Alongside this part of the study, Kean and colleagues also used functional brain imaging to study what happens in the brains of healthy adults when they are engaged in logical reasoning. Participants in this part of the study visited MIT for a series of MRI scans, which captured images of their brain activity during an array of tasks. In addition to completing different kinds of logic games inside the scanner, participants were asked to engage in tasks designed to map the language-processing parts of their brain. Another set of tasks was used to map each person’s Multiple Demand network—a distributed brain system that supports complex problem solving.
These neurotypical participants completed logic games similar to those used with the language-impaired patients. They were also presented with problems that required syllogistic reasoning, using “if-then” statements such as “If the ball is red, then it is big. The ball is red. Is the ball big?” The team varied the difficulty of the logic puzzles so they could see which brain areas became more active when the need for logical reasoning intensified. Likewise, they looked for changes in brain activity when participants had to infer a hidden rule versus simply applying a rule they’d been given.
Here too, a separation between language and logic was clear: The MRI scans showed the brain’s language system is not engaged for either inductive reasoning (when participants identified hidden rules) or deductive reasoning (when they assessed the validity of syllogistic conclusions). Surprisingly, the Multiple Demand network, which many scientists had suspected was important for logical reasoning, was engaged during inductive reasoning but didn’t seem to get involved in deductive reasoning—a finding Kean is building on in her ongoing work.

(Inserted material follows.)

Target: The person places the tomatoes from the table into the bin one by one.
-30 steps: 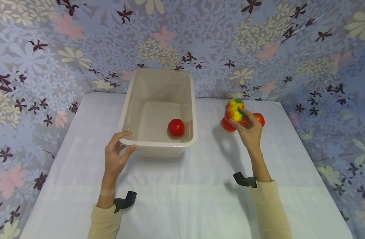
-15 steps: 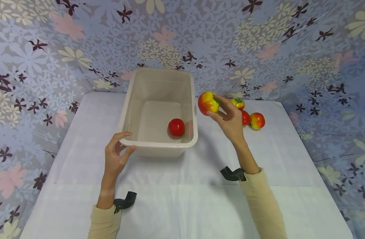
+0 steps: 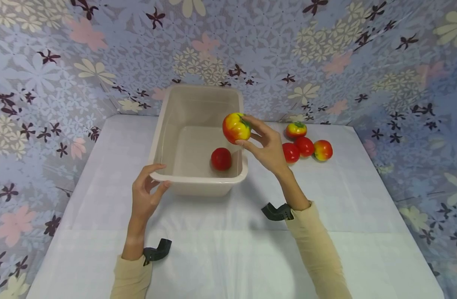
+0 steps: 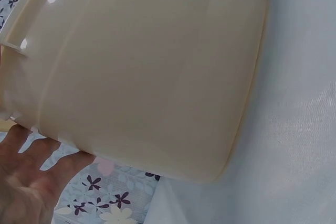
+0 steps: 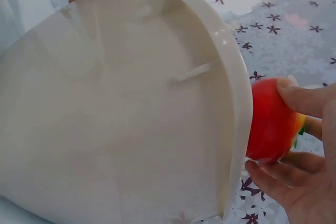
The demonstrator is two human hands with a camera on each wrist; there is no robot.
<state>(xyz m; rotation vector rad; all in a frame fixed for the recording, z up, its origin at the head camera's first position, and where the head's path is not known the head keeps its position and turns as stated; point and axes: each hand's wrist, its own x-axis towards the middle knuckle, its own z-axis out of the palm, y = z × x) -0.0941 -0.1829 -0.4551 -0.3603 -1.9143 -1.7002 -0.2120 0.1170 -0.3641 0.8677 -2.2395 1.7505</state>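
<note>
A beige plastic bin (image 3: 198, 181) stands on the table, with one red tomato (image 3: 221, 159) on its floor at the near right. My left hand (image 3: 146, 195) grips the bin's near left corner, thumb outside and fingers over the rim. In the left wrist view those fingers (image 4: 68, 169) reach along the bin's side wall. My right hand (image 3: 267, 147) holds a red-and-yellow tomato (image 3: 236, 128) with a green stem between thumb and fingers, over the bin's right rim. In the right wrist view this tomato shows its red side, partly behind the rim.
Right of the bin, a red-and-yellow tomato (image 3: 296, 130) lies at the back, near two red tomatoes, one a red tomato (image 3: 304, 146) in the middle, and another red-and-yellow tomato (image 3: 323, 150). Flowered cloth (image 3: 265, 50) hangs behind the white-covered table (image 3: 221, 249).
My right hand has lifted the red-and-yellow tomato from the group at the right and carried it left to over the bin's rim. The left hand and bin have stayed put.
</note>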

For Fedorenko and Kean, the findings are strong support for a separation of logic and language in the brain. They add to previous findings from Fedorenko’s lab showing that other types of thinking, such as object categorization and social reasoning, also do not rely on language.
Acquired language impairments and AI
The researchers say these findings have important implications for how we think about acquired language impairments, or aphasia. Specialists who work with people with aphasia have long recognized that loss of language does not mean loss of intelligence. People with aphasia can continue to enjoy playing chess, solving sudoku puzzles, or being in charge of the family’s finances. But it is common for others to confuse their communicative difficulties with thinking difficulties.

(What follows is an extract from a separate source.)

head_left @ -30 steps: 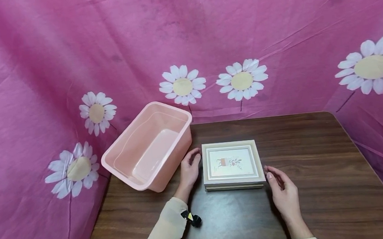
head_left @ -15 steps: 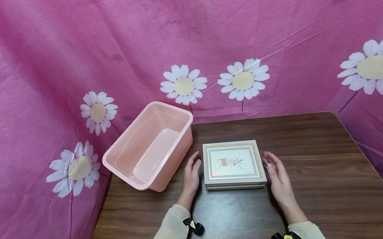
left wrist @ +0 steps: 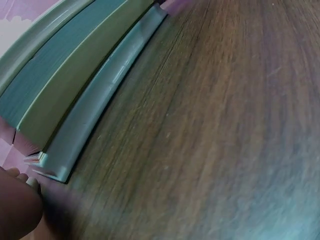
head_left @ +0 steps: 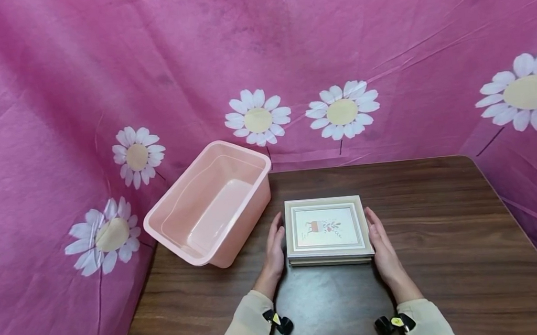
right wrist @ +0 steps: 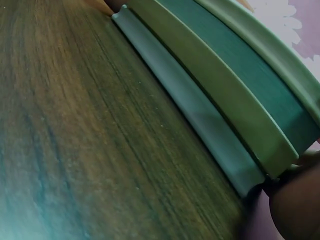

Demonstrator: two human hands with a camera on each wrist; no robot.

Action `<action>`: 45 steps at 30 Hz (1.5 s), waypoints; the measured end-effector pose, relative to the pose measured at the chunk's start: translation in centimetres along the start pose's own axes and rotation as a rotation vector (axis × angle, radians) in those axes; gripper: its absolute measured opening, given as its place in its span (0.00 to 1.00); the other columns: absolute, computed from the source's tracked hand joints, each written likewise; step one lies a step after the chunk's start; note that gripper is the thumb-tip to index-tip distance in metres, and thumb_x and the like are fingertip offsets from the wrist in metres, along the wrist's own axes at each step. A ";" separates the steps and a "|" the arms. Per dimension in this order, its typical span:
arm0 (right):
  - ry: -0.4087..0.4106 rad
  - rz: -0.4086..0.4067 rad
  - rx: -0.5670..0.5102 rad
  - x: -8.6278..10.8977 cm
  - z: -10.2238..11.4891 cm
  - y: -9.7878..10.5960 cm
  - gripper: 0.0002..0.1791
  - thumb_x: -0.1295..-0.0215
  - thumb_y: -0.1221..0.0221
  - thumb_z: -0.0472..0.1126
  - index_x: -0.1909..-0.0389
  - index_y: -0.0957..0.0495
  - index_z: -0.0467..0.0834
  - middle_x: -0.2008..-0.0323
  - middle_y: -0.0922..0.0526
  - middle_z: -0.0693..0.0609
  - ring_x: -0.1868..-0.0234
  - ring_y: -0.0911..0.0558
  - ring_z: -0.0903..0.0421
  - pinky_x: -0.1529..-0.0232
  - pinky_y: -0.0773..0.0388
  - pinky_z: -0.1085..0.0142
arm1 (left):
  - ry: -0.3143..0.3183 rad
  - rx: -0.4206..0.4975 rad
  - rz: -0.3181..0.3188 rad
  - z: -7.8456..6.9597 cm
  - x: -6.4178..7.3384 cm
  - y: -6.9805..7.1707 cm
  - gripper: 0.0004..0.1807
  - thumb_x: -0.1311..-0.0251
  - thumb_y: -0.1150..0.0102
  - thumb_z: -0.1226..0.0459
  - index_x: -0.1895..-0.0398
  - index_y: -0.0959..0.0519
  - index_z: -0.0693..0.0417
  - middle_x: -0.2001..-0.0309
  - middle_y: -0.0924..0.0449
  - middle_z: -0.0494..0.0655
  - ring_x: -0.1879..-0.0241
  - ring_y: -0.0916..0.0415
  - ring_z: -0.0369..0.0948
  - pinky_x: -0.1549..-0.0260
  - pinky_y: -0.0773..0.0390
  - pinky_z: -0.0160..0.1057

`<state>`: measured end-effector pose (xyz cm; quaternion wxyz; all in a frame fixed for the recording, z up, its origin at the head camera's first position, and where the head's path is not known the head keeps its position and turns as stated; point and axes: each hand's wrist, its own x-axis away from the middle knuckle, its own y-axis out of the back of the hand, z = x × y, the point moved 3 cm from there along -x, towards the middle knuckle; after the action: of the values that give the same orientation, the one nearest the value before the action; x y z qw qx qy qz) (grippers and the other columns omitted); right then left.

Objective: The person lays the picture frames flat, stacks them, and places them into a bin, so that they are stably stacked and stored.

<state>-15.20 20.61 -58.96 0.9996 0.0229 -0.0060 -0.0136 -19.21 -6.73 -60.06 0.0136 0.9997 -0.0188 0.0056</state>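
Observation:
A cream picture frame (head_left: 327,227) lies face up on the table, its print a pink pot with sprigs. Its side in the left wrist view shows stacked layers: a pale moulding (left wrist: 95,105) at the bottom, an olive band and a teal band above. My left hand (head_left: 273,248) stands along the frame's left side, fingers straight and fingertips right at the edge. On the opposite side my right hand (head_left: 385,247) lies straight-fingered against the frame's edge. Only a blurred thumb (right wrist: 297,202) of it shows at the near corner in the right wrist view.
A pink plastic basin (head_left: 249,226) stands at the left, set at an angle, just beyond my left hand. The dark wood table (head_left: 455,258) reaches back to a magenta cloth (head_left: 296,34) printed with daisies. Black wrist cameras sit at both sleeves.
My right hand has moved forward and inward to the frame's right edge, its fingers straightening. My left hand has straightened its fingers and drawn closer to the left edge. Frame and basin stay put.

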 end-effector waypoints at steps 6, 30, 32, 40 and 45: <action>0.011 0.003 -0.024 -0.2 -0.3 -0.2 0.35 0.10 0.68 0.54 0.11 0.57 0.43 0.12 0.56 0.36 0.27 0.45 0.82 0.35 0.44 0.90 | -0.004 0.082 0.026 0.3 0.2 -0.6 0.34 0.18 0.62 0.59 0.14 0.45 0.61 0.14 0.46 0.62 0.14 0.51 0.58 0.16 0.52 0.59; 0.113 0.019 -0.179 -0.6 -1.4 -1.1 0.35 0.14 0.63 0.43 0.11 0.57 0.43 0.11 0.61 0.39 0.20 0.48 0.76 0.28 0.48 0.84 | -0.108 0.081 0.039 0.8 0.4 -1.3 0.35 0.22 0.62 0.62 0.12 0.45 0.48 0.13 0.47 0.55 0.17 0.48 0.42 0.21 0.49 0.40; 0.122 0.016 -0.195 -0.6 -1.3 -1.2 0.35 0.14 0.63 0.41 0.11 0.57 0.43 0.11 0.61 0.38 0.21 0.48 0.76 0.28 0.47 0.84 | -0.098 0.095 0.033 0.8 0.5 -1.3 0.36 0.23 0.62 0.63 0.12 0.45 0.48 0.13 0.47 0.54 0.16 0.49 0.43 0.20 0.50 0.42; 0.118 0.000 -0.201 -0.3 -0.5 -1.4 0.36 0.15 0.61 0.40 0.11 0.55 0.44 0.11 0.59 0.39 0.19 0.48 0.72 0.28 0.45 0.83 | -0.046 0.155 -0.009 0.3 0.7 -1.6 0.37 0.26 0.60 0.66 0.13 0.45 0.52 0.12 0.48 0.54 0.15 0.53 0.50 0.17 0.55 0.53; 0.113 -0.017 -0.220 0.0 0.1 -1.6 0.36 0.16 0.60 0.39 0.12 0.55 0.42 0.12 0.57 0.39 0.20 0.45 0.71 0.28 0.44 0.82 | -0.041 0.184 -0.014 -0.3 1.0 -1.5 0.37 0.26 0.60 0.66 0.13 0.43 0.50 0.12 0.47 0.51 0.16 0.52 0.47 0.17 0.55 0.51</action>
<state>-15.22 19.03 -58.96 0.9947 -0.0863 0.0518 -0.0213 -18.18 -5.28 -59.80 -0.0788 0.9967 -0.0113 -0.0131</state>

“This research adds to a growing body of work establishing that even severely aphasic individuals can preserve their ability for abstract logical thought—a defining feature of our species,” Fedorenko says. “We should continue to educate the public that linguistic difficulties—in aphasia, but also in those with developmental language conditions, such as stuttering, or those who do not speak English natively—are not indicative of how smart or capable someone is.”
There could be implications for artificial intelligence, too. Large language models like ChatGPT and Claude are trained entirely on text and use text as their output—yet they convincingly simulate some kinds of human reasoning. Exploring the differences between these models and the human brain, where language and abstract logical thought are distinct, might offer useful insights to inform future models, Kean says.
When it comes to understanding how the human brain reasons, Kean calls this a new frontier in the geography of thought—and she says it’s one she is eager to explore.